Teresa Jordan will present the lecture “30,000 Years of the Horse in Art” in several villages on the banks of Lake Issyk-kul in Kyrgyzstan in November, 2005, as part of the At Chabysh festival, a gathering of nomadic tribes celebrating the culture of the horse with traditional horse races and mounted games, music and storytelling. The festival is a reinvigoration of the sorts of gatherings that took place for hundreds, even thousands of years until they were forbidden during the Soviet period. Teresa has been invited as part of a cultural exchange organized by Vista 360†, a group from Jackson, Wyoming dedicated to building relationships among mountain and horse cultures around the world. The primary goals of the At Shabysh festival are to provide an opportunity for the nomadic tribes to celebrate horse culture and to build support for the preservation of the Old Kyrgyz Horse, an ancient breed adapted to the high mountains. The Soviets worked to eliminate the breed and developed a “New Kyrgyz Horse,” cross-breeding chiefly with Thoroughbred stock. The Old Kyrgyz horse survives now only in a few isolated herds in remote mountain villages. Members of the exchange include Candra Day, Vista 360† Director; the musical group New Frontier, consisting of Hal Cannon, Ron Kane, and Linda Svendson; Oona Doherty, videographer; Melinda Kornblum. Melody Lin, Lorna Miller and Nancy Resor, horsewomen; Anne Muller, photographer; Arial Muller, visual artist; and Ben Read, journalist.

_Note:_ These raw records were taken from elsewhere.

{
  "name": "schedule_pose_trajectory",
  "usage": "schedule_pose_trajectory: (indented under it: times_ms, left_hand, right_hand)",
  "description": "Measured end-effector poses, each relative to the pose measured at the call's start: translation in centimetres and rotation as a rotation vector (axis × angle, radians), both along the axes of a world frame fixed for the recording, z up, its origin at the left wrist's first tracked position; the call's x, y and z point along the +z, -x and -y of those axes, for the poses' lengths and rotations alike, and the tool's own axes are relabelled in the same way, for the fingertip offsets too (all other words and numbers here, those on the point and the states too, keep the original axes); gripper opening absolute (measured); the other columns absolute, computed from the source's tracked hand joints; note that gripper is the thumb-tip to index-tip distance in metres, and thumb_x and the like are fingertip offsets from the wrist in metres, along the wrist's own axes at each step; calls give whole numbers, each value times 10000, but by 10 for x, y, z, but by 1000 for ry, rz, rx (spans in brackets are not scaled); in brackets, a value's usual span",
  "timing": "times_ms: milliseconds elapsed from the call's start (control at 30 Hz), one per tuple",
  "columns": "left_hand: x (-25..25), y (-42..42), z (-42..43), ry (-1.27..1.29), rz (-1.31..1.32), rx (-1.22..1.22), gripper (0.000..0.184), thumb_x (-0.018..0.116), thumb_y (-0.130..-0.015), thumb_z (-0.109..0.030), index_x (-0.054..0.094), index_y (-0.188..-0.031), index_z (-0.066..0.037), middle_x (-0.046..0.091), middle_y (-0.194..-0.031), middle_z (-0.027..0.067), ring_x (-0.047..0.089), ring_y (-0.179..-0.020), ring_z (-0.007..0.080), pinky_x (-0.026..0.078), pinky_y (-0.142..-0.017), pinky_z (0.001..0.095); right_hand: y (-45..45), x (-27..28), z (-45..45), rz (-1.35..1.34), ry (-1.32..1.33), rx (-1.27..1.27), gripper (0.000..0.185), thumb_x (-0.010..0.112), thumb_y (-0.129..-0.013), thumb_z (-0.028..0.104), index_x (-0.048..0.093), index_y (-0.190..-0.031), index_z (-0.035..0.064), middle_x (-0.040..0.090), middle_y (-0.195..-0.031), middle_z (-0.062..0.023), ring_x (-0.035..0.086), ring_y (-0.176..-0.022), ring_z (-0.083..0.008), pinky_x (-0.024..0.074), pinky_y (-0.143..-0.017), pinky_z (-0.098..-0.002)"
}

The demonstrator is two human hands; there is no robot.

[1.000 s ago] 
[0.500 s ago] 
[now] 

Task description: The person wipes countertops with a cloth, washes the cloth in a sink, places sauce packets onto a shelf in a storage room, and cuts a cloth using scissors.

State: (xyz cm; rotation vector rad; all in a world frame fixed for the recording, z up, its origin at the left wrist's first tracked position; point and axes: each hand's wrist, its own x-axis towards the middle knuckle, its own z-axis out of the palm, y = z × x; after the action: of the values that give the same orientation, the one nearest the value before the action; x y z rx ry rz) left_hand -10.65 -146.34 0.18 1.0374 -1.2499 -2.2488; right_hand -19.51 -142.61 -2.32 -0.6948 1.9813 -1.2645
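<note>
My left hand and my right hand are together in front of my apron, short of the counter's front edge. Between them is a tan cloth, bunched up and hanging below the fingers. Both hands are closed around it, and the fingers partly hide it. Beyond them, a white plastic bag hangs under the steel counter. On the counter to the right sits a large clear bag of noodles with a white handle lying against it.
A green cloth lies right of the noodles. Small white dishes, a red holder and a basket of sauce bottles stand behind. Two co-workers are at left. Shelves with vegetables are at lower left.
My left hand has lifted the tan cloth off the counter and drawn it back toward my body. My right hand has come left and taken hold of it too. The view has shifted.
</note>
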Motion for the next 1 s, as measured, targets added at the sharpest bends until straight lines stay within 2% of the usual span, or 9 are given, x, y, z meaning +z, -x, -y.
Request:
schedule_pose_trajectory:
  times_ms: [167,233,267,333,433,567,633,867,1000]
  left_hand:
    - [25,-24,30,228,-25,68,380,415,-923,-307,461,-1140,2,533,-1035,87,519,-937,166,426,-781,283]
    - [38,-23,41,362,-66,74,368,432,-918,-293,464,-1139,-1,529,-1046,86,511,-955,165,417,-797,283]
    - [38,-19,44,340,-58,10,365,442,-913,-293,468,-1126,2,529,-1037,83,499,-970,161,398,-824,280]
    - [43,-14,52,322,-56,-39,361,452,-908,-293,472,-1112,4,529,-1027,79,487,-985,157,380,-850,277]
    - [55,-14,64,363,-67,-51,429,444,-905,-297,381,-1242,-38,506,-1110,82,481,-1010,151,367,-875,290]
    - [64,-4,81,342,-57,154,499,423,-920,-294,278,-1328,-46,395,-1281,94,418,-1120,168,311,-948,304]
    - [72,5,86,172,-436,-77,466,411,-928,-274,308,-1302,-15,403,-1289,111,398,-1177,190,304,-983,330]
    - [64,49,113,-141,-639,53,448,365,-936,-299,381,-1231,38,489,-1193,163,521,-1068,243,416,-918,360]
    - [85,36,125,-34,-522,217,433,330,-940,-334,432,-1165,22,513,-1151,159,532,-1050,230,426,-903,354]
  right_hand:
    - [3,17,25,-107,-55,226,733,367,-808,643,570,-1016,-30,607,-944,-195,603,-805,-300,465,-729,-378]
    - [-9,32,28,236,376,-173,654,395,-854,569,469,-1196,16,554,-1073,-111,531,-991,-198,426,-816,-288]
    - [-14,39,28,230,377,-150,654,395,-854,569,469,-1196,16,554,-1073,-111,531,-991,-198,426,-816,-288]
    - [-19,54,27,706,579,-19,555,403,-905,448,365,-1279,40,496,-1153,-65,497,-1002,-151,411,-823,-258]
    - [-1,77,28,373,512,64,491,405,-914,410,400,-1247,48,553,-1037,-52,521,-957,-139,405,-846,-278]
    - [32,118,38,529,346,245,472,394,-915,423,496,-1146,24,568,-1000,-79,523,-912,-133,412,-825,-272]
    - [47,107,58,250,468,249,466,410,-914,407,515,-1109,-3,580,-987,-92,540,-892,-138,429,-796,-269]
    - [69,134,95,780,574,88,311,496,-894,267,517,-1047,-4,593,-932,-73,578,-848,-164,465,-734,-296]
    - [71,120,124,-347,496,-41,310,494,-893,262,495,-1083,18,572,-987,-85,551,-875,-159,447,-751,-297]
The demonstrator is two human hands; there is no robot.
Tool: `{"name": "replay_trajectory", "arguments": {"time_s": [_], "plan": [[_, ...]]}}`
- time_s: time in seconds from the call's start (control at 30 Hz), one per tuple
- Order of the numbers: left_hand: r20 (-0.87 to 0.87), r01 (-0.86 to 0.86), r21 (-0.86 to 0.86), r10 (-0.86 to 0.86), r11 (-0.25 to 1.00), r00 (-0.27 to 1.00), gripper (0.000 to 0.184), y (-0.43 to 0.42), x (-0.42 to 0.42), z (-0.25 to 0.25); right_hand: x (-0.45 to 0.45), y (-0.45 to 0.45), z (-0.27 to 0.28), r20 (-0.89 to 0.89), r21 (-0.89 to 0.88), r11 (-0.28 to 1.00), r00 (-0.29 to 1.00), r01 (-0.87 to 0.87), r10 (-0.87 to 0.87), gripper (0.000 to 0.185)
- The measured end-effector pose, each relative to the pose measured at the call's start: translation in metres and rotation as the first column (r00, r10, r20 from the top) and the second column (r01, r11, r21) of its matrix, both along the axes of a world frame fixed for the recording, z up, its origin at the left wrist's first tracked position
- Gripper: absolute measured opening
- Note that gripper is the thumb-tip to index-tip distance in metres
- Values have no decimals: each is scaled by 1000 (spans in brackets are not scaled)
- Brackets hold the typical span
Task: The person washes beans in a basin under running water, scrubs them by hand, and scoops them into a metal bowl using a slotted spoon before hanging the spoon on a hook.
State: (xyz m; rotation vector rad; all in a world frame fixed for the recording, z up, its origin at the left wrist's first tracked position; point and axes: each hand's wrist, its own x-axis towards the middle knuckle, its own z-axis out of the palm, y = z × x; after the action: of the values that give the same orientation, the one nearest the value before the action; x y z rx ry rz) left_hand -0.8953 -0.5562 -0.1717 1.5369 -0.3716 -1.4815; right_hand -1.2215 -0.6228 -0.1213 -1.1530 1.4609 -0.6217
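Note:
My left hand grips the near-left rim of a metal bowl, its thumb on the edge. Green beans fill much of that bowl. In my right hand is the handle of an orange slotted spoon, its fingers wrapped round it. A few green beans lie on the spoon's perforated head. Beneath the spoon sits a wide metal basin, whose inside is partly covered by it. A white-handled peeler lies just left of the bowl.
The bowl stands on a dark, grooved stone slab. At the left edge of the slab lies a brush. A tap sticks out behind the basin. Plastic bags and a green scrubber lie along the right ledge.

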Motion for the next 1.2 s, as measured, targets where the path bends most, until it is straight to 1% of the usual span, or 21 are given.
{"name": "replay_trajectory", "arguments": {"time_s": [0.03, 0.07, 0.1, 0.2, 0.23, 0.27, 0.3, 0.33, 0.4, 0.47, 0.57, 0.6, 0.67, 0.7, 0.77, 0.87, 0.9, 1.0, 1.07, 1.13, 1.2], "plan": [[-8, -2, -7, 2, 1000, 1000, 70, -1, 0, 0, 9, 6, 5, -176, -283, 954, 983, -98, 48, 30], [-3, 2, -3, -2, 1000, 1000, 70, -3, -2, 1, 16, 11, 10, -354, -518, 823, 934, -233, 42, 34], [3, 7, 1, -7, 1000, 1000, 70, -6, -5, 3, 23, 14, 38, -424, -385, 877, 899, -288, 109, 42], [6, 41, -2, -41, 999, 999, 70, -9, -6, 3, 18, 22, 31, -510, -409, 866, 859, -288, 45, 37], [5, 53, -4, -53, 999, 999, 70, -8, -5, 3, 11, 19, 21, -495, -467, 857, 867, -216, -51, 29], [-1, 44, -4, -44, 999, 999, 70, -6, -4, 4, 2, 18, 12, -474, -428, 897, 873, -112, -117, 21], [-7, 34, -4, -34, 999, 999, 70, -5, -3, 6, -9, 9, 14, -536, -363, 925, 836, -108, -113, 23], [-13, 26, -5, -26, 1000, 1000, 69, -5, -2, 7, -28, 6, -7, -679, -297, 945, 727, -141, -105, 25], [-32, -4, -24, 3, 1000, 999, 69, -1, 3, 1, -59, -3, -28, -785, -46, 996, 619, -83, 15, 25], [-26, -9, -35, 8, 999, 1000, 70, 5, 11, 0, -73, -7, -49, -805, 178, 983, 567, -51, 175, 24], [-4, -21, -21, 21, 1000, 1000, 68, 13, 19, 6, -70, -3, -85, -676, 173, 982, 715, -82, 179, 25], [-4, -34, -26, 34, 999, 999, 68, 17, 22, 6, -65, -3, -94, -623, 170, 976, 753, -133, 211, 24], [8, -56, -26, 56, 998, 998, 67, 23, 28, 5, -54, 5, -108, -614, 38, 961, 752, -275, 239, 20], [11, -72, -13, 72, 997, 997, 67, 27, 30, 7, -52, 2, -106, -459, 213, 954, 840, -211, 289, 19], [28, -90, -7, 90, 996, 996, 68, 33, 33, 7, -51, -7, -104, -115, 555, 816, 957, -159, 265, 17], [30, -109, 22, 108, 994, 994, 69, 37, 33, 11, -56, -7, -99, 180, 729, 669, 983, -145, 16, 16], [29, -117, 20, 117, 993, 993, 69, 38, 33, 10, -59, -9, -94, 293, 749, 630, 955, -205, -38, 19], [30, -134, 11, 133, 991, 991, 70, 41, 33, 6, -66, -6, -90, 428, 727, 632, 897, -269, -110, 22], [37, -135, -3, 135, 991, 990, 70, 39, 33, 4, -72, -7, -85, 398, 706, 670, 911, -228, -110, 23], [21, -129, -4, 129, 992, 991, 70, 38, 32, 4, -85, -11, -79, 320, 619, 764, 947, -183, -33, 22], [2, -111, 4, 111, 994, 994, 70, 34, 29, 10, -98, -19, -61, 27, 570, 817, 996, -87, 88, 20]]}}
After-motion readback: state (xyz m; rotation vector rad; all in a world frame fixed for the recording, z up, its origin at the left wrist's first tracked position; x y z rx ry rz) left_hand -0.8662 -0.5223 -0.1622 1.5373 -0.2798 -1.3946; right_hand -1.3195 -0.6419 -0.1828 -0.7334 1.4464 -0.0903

Teresa Jordan to exhibit with Wild Women Artists at Wilbur May Museum in Reno, Nevada, October 28 - December 28, 2005. The Wild Women, a group of artists from California, Nevada and Utah working in a wide variety of media, will present their work at the annual 'Blowout' three-day sale at Wilbur D. May Museum in Reno October 28, 29 and 30. Accompanying the sale, there will be a smaller exhibit in the May Gallery from October 28th through December 28th. This year’s theme, "Wild Women Telling Tales," will feature a display of collaborative art journals created by the Wild Women. This year-long project required each artist to choose a topic and format for her journal, define the boundaries and send it on to the others for their contributions. Every month, each member received a journal and created an entry to go with its theme until each journal had traveled to all the eleven participating artists. The journaling artists are Jill Altmann, Jimmie Benedict, Susan Glaser Church, Kathleen Curtis, Kathleen Durham, Mary Lee Fulkerson, Teresa Jordan, Kristen Frantzen Orr, Barbara Glynn Prodaniuk, Gail Rappa and Sidne Teske. Artists participating in the museum show include Jimmie Benedict, pieced, quilted and embroidered clothing; Susan Glaser Church, metal sculpture; Kathleen Durham, stories in cloth and clay; Teresa Jordan, paintings and monoprints; Kristen Frantzen Orr, artglass beads and jewelry; Barbara Glynn Prodaniuk, clay; Gail Rappa, jewelry; and Sidne Teske, pastel paintings. Special guest artists this year include Linda and Carolyn Dufurrena, photographer and author respectively; Claudia Knous, felt maker; Randall Kramer guitar maker; September Vhay, painter; and Linda Hussa author and poet. Lisa Vaccarro and Therese Genion, the 2005 Wild Women Emerging Artist Scholarship Award winners, will also be included in the gallery exhibit. Once again the group will have a raffle during the three day sale, to continue to sponsor the Wild Women Emerging Artist Award in conjunction with the Nevada Museum Of Art and The National Scholastic Arts Awards. The
Wilbur D. May Center at Rancho San Rafael Regional Park
Teresa Jordan will travel to Mongolia August 28 – September 11, 2005 as part of Sagebrush to Steppe, a cultural exchange sponsored by the Western Folklife Center in Elko, Nevada. This trip represents the second half of the exchange, which brought Mongolian herders and musicians to the National Cowboy Poetry Gathering in Elko, Nevada in 2003. The group will spend a week in the capital city of Ulaan Baatar and a week on horseback in the countryside. The musicians will perform in venues as varied as the American Ambassador’s residence and the Genghis Kahn Irish Pub in UB, and in informal gatherings around yak dung fires far from town. Along the way they will reunite with members of the 2003 exchange including Tseyengiin Tserendorj, a celebrated scholar of folk music and composer of Mongolian praise songs; his son Soyol-Erdene, “Soyoloo,” a singer and virtuoso morin khoor (horsehead fiddle) player; Tseden Darinyam, “Daria,” a huumi or throat singer; and Badasuren Bayaksaikhan, a master craftsman who made the horse-head fiddle that Yo Yo Ma used on the Silk Road tour. They will meet up with the fifth member of the 2003 exchange, horseman and singer Densma Tsend-Ayush, “Tseje,” at his camp a couple of hundred miles west of the capital to ride horseback for five days across Mongolian Steppe. The group includes Charlie Seeman, director of the Western Folklife Center; Hal Cannon, Founding Director of the WFC and National Public Radio producer; ranchers and musicians Stephanie Davis, Ron Kane, Bruce Stanger, Gail Steiger and Ken Jones; Linda Svendson and Kent Madin of Boojum Expeditions in Bozeman, Montana who have organized the trip; and board members and supporters of the Western Folklife Center including Mary Anne Mott, Agnieszka Winkler, Gary Crowe, Kent Nelson, Judy Clapp, Dave Stanley, and Nancy Jones.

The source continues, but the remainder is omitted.